#### TO DO:
In the entries below, find the line with "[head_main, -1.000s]" and the line with "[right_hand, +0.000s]", then retype both and everything between them exactly. Do not copy the pictures.
GIVEN DATA Block Start
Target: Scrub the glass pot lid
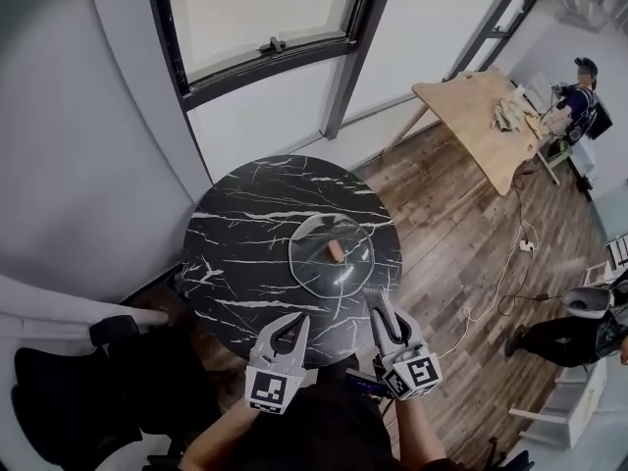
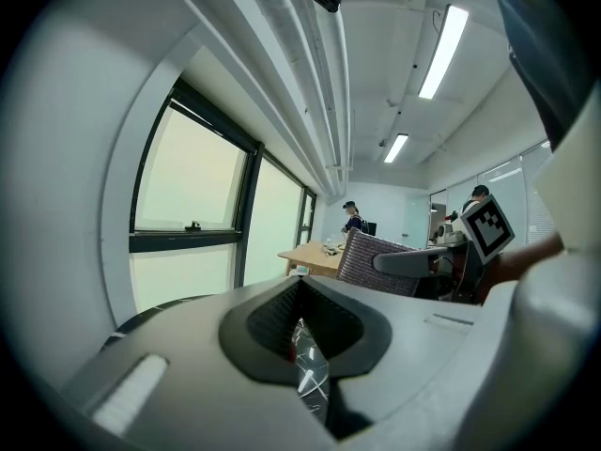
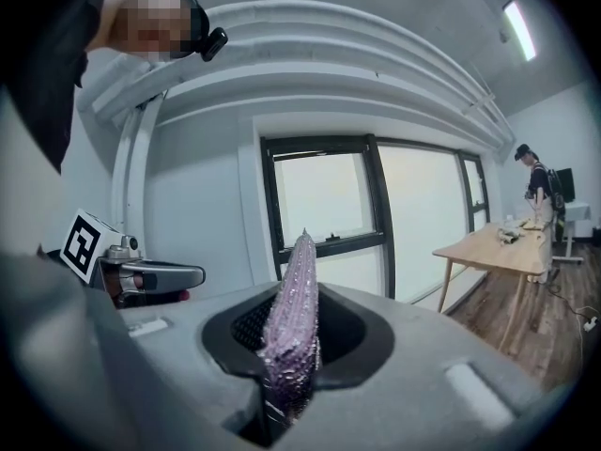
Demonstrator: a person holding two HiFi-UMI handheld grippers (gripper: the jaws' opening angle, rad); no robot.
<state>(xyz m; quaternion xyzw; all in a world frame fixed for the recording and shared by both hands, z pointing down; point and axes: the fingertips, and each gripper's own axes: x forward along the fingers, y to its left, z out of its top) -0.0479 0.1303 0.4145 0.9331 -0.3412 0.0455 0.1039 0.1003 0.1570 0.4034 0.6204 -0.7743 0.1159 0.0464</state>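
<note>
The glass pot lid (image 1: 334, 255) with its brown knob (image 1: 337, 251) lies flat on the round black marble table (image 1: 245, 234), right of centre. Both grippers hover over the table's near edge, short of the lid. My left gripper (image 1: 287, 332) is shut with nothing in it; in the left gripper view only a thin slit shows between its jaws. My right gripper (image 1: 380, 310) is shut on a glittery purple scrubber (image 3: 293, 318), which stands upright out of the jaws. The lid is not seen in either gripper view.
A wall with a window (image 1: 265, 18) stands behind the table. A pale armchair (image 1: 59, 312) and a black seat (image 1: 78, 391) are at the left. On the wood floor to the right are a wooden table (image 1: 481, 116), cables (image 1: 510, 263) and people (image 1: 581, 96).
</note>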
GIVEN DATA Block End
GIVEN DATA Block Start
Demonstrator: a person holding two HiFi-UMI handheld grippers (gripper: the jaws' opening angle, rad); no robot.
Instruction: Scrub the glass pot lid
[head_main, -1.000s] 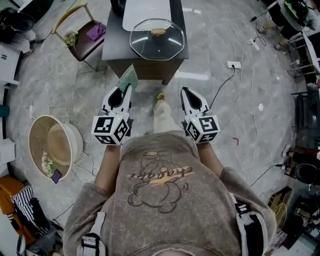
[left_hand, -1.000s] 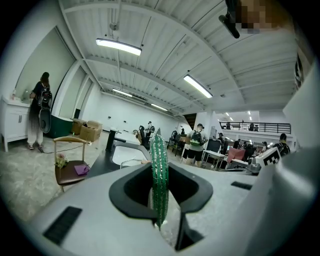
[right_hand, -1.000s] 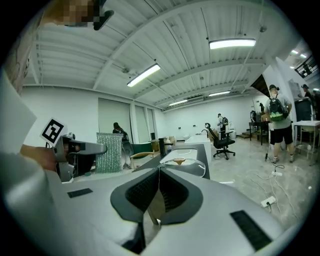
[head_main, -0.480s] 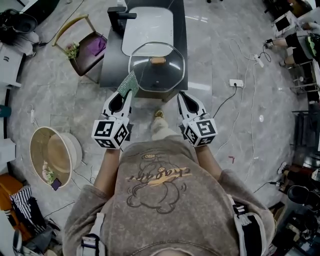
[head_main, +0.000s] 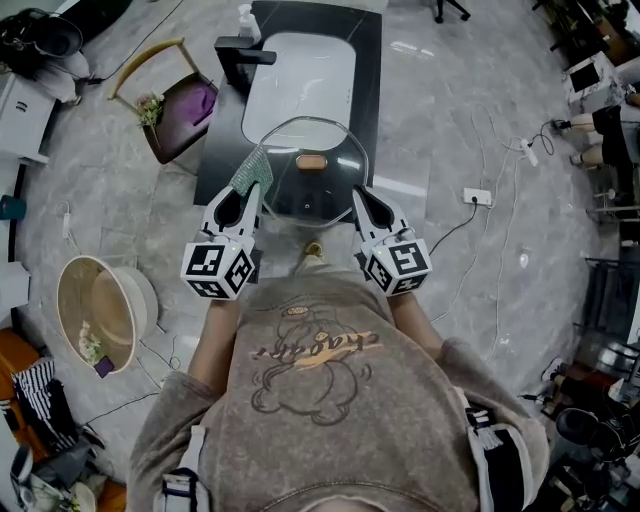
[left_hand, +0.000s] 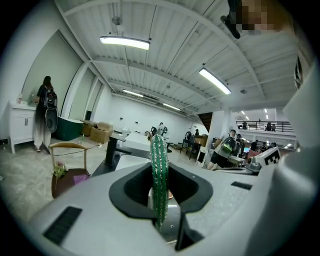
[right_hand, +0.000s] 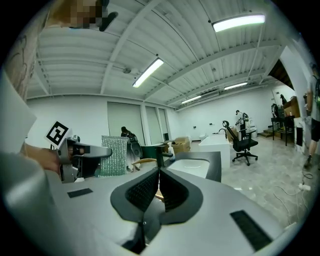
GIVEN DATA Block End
#### EXERCISE ANSWER:
[head_main, -1.000s] 
[left_hand, -1.000s] 
[right_hand, -1.000s] 
[head_main, -0.480s] 
[head_main, +0.000s] 
[left_hand, +0.000s] 
[right_hand, +0.000s] 

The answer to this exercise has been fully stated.